A lot of students didn't care for my favorite professor. He was a little too harsh, too demanding in class. He was even known to laugh out aloud when someone volunteered an answer he found particularly wrong. But I think he was right. The humanities—art, literature, history, philosophy—make us unhappy with our lives. Money and success become dry and tasteless when we understand how they have been used in the past.
But the truth is that sorrow can enrich life. It can teach us to feel more deeply, and even to love with more passion. Seeing the bad for what it is makes the good that much brighter. So when my professor said education makes us unhappy, I think he really meant unsatisfied. Because we know that we can never rest easy when we know the world. The humanities bring that world to us. At their best, they shouldn't lock us in an Ivory Tower. They should unlock our hearts, so we can feel the pain of our neighbors, and understand the love that triumphs over that agony.
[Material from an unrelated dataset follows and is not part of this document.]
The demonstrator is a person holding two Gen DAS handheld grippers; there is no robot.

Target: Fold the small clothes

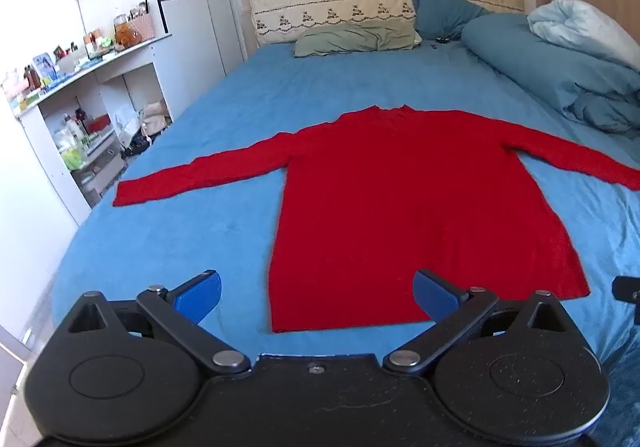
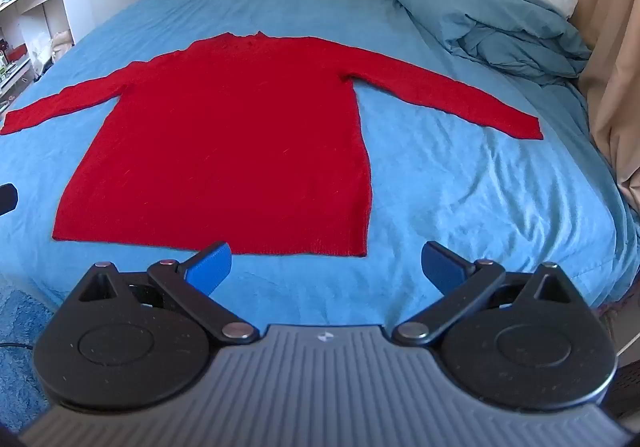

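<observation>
So the red sweater (image 1: pixel 404 199) is lying flat on the blue bedsheet (image 1: pixel 208 151), just ahead of both claws, hem nearest them, collar pointing away toward the pillows, both sleeves stretching straight out sideways. Nothing's looking folded yet. The left gripper (image 1: pixel 316 293) is hovering at the foot of the bed with its jaws spread wide and gripping nothing; the hem's left corner is sitting just forward of it, roughly between the blue pads (image 1: pixel 200 295). The right gripper (image 2: pixel 326 267) is doing the same thing, wide open and empty, with the hem's right corner just ahead and a bit inward of its left pad. My guess on handling: it's looking like a soft, light knit, so it's probably going to sag and stretch when lifted and won't be holding a crease. I'd be pinching the sleeve cuffs or hem corners, both layers, rather than mid-panel. Past the sweater, a green pillow (image 1: pixel 356 37) is resting at the headboard, and a bunched-up duvet (image 2: pixel 492 11) is piling up ahead to the right.
</observation>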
Thursday, January 03, 2008
My First Caucus
Everyone seemed to be smiling, eager to enjoy the process. I smiled too and felt happy that I was part of it. After months of political commercials, phone calls and newspaper articles, I was finally casting my vote. We took a head count the way you do in grade school, with everyone calling out a number. It was a packed house and people strained to look as the numbers were ticked off—254 in the end. Applause broke out when the precinct chairman announced the total from atop a lunch table. He said it was a record.
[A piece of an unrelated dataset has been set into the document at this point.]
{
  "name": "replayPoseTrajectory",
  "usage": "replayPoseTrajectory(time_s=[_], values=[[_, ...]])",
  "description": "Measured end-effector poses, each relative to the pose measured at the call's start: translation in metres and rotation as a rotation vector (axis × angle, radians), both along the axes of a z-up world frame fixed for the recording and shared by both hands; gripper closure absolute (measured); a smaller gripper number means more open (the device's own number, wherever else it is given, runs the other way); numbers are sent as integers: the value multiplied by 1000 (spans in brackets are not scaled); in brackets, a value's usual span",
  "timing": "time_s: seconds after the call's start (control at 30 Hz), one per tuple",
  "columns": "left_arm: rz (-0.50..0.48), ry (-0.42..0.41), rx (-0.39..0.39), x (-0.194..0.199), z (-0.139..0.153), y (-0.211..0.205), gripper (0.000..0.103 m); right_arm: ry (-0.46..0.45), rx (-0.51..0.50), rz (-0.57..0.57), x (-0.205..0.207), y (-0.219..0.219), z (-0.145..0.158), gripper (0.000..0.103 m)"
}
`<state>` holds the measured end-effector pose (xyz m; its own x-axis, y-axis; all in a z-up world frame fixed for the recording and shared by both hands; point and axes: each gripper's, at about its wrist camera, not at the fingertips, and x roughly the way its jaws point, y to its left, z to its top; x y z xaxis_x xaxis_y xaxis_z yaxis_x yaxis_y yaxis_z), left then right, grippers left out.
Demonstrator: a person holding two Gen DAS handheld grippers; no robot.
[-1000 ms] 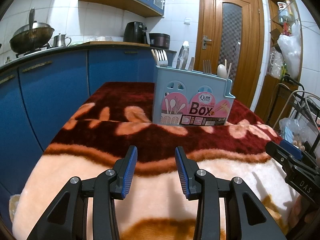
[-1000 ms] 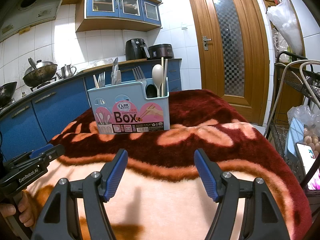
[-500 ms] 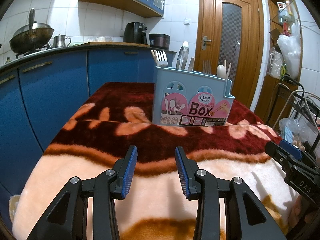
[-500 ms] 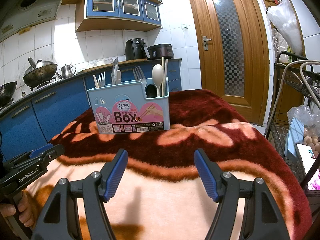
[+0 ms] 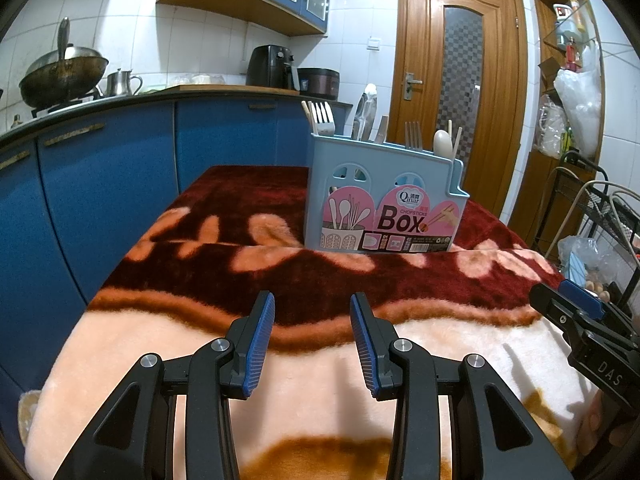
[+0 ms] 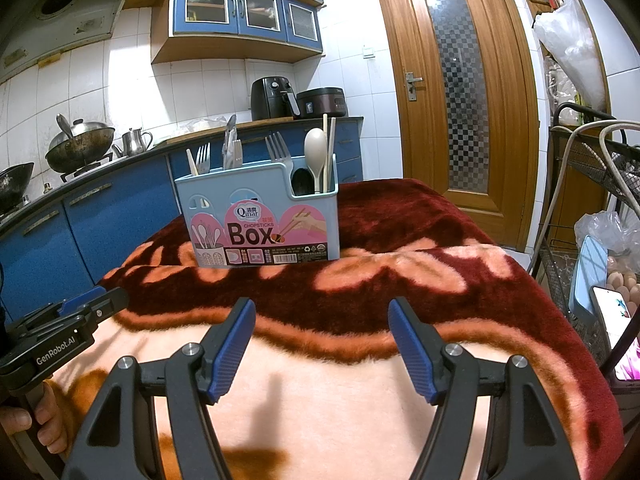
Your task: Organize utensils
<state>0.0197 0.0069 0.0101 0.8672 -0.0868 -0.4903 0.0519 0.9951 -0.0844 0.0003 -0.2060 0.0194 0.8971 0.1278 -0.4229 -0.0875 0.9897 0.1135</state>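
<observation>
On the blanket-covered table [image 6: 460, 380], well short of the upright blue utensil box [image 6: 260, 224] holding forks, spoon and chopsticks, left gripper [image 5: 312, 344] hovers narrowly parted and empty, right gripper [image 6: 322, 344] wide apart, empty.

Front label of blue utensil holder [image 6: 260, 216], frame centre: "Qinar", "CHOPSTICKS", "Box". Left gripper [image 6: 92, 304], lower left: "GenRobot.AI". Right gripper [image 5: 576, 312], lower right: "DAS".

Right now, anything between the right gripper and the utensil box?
Nothing: only bare blanket between the right gripper and the utensil box, in the right wrist view.
</observation>
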Motion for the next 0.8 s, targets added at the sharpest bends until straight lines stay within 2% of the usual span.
replayPoseTrajectory(time_s=[0.8], values=[[-1,-5,4,1,1,0,63,-1,0,0,0,0,0,31]])
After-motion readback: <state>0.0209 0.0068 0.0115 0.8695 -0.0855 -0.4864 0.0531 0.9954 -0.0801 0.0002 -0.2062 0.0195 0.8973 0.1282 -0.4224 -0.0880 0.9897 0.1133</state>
We then counted the number of supporters for each candidate. There were 106 for Obama, 47 for Clinton, 42 for Edwards, 25 each for Biden and Richardson, three for Dodd and seven undecided. The people whose candidates didn’t make 15 percent of the vote had the chance to switch. I thought there would be organized speeches to try and sway them, but it was chaos as people yelled and waved their arms. I hadn’t seen a group of Iowans that excited since, well, never. Chanting matches broke out between rival factions, with Obama’s supporters yelling O-BA-MA while Clinton’s and Edwards tried to silence them with cheers of their own.
In the end, Obama got two delegates, while Biden, Clinton and Edwards each received one. I’m glad I caucused. I felt good about Iowa, and good about America. Things can’t be all that bad when 254 neighbors can gather in a cafeteria and good-naturedly pick a candidate.
Wednesday, January 02, 2008
Caucus Fever!
Wednesday, December 19, 2007
Won't You Be My President?
I'm not voting for him, but his commercial sure makes me feel nice.
Tuesday, December 18, 2007
Asolutely, Completely, Really Very Bored
It's the Christmas season! Why am I bored? Maybe because I am waiting for Christmas to get here, and to be with all the people I love, and the waiting is so dull and monotonous. And of course it's winter, which always makes me go a little crazy.
Everything is the same, and I am sick of it! Just a few days ago I blogged about how much I hate change. That is true too—I am scared of big changes (and small ones). But sometimes I just get so bored and restless that I itch for a change of any kind and feel like I must absolutely chop my hair off really short before I go completely insane!
But I don't want really short hair. Or pierced ears, or black fingernails. It's a change of scene that I really want, and a change of occupation. And while right now I crave them, I'm sure I will be terrified when they come. In a way, that's comforting.
Sunday, December 16, 2007
What I Want
I want a room with bookshelves on at least three of the walls.
I want to wear a pink dress.
I want to go on a long bicycle ride that lasts for miles and miles, like an all-day adventure trek.
To eat sushi by the ocean.
Take a rainforest canopy tour.
Write a book.
I want to stand on a high green hill in the Yorkshire Dales, where it's always windy.
I want to own every episode of The Dick Van Dyke Show
To study the Bible regularly, and really read it, not just flip through the pages
To be stronger, physically and emotionally
To do ten push-ups, the real kind (I used to be able to do this, so I know it's possible!)
Wednesday, December 12, 2007
Cake
Maybe I'll even bake a cake, a dense, chocolaty one with gooey icing and chopped walnuts on top. It would be the perfect counterpoint to a crisp, chilly evening. It's been a long time since I've made a cake, but I'm sure the recipe is still in my box, covered in butter stains.
Baking a cake seems like the beginning of a story. Who is the cake for? Will it taste good? Will they like it? But I don't have time for a whole story right now, so I will just put on my pajamas and go to bed. Maybe I will leave the lamp on for a while.